■ What needs to be done:
The whole listing is to be set down again without alteration.

■ Collected data:
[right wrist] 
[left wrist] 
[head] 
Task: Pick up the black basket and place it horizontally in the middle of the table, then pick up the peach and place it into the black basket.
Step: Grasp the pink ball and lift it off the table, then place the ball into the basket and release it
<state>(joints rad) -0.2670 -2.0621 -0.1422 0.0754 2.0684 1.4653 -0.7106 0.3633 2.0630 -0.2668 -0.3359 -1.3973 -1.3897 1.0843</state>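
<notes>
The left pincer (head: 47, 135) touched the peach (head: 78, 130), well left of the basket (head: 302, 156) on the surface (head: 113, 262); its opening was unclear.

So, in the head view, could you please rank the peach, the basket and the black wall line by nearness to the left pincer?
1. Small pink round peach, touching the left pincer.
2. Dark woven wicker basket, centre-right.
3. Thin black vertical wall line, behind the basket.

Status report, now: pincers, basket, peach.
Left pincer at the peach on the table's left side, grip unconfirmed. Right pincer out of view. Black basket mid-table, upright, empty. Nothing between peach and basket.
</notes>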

■ Answer for the task:
[right wrist] 
[left wrist] 
[head] 
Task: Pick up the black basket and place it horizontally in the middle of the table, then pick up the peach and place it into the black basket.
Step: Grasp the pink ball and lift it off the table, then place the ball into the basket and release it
<state>(joints rad) -0.2670 -2.0621 -0.1422 0.0754 2.0684 1.4653 -0.7106 0.3633 2.0630 -0.2668 -0.3359 -1.3973 -1.3897 1.0843</state>
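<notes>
The left pincer (head: 47, 135) touched the peach (head: 78, 130), well left of the basket (head: 302, 156) on the surface (head: 113, 262); its opening was unclear.

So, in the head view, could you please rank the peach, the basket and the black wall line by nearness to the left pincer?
1. Small pink round peach, touching the left pincer.
2. Dark woven wicker basket, centre-right.
3. Thin black vertical wall line, behind the basket.

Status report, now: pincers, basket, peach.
Left pincer at the peach on the table's left side, grip unconfirmed. Right pincer out of view. Black basket mid-table, upright, empty. Nothing between peach and basket.
</notes>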

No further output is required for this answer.